Le dernier trimestre 2023 : un marché du gaz très volatile avec les tensions géopolitiques

Plusieurs perturbations sont arrivées sur le marché du gaz naturel, occasionnant une hausse de 27% entre le 5 et le 13 octobre. En cause, il y a :

  • Le déclenchement d’une guerre entre Israël et la bande de Gaza. Cette nouvelle impacte le marché du pétrole, et donc par extension, le transport des volumes de GNL et le marché de l’électricité. Des installations gazières israéliennes ont notamment été fermées par mesure de sécurité ;
  • l’explosion d’un gazoduc, le balticconnector, entre la Finlande et l’Estonie, lié possiblement à un sabotage. Cette découverte jette un froid sur la sécurité des installations européennes de transport de gaz naturel, et réduit par la même occasion les volumes disponibles ;
  • la reprise des grèves en Australie, au sein des sites GNL détenus par Chevron. Des baisses de volumes disponibles sont à craindre.

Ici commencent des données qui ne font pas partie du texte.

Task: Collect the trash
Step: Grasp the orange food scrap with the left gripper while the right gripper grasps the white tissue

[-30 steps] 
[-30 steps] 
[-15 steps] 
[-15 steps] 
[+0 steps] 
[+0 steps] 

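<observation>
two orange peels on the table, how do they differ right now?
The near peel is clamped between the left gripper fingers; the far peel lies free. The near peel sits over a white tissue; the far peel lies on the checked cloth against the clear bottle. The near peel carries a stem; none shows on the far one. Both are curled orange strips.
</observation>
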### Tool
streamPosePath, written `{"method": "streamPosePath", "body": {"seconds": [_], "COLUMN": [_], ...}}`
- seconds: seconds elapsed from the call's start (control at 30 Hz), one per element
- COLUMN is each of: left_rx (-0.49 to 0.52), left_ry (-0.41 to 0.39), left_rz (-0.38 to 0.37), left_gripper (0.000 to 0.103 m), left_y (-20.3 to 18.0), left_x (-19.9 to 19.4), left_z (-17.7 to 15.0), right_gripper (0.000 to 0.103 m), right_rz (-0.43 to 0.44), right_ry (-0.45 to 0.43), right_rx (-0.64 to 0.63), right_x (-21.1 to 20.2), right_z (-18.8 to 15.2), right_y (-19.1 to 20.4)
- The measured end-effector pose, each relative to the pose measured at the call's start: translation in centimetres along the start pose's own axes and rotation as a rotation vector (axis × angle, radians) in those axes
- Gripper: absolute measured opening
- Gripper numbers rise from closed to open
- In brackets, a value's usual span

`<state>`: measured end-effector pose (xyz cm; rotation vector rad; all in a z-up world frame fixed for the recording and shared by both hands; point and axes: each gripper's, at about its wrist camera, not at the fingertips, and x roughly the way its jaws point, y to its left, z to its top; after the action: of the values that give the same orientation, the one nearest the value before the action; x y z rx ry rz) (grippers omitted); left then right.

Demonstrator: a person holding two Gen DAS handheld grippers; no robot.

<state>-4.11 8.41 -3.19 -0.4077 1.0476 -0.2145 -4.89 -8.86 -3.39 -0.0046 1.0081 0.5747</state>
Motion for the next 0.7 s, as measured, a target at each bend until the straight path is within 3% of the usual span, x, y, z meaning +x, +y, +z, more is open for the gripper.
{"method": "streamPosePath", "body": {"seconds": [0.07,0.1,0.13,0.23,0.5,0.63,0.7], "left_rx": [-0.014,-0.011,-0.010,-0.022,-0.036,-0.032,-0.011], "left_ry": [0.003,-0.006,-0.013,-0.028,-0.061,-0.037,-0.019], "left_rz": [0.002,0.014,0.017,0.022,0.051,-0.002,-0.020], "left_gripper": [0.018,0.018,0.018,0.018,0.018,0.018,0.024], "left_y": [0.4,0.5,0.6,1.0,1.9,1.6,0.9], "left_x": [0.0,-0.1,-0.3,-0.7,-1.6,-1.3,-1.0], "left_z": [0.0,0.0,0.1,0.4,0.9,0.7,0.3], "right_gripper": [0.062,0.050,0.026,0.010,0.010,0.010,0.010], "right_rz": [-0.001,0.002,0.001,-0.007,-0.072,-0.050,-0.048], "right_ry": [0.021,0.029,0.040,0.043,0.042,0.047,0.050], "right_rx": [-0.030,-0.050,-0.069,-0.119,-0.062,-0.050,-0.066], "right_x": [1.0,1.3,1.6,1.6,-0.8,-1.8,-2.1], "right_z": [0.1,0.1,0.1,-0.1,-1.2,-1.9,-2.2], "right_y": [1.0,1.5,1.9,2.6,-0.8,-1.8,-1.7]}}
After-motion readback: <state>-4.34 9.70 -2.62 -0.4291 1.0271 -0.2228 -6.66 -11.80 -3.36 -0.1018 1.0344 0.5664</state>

Néanmoins, début novembre, des fondamentaux très positifs ont permis de retrouver des niveaux tarifaires comparables au niveau de début octobre. Entre le 23 octobre 2023 et le 3 novembre 2023, le prix de l’électricité pour 2024 a baissé de 12%. Cette baisse est liée à des niveaux de stock européens de gaz naturel rempli à 99,55%, couplée à des températures douces pour la saison et un afflux important en LNG. Pour l’année 2025, le prix a baissé de 6% sur cette même période, pour atteindre 49,236€/MWh.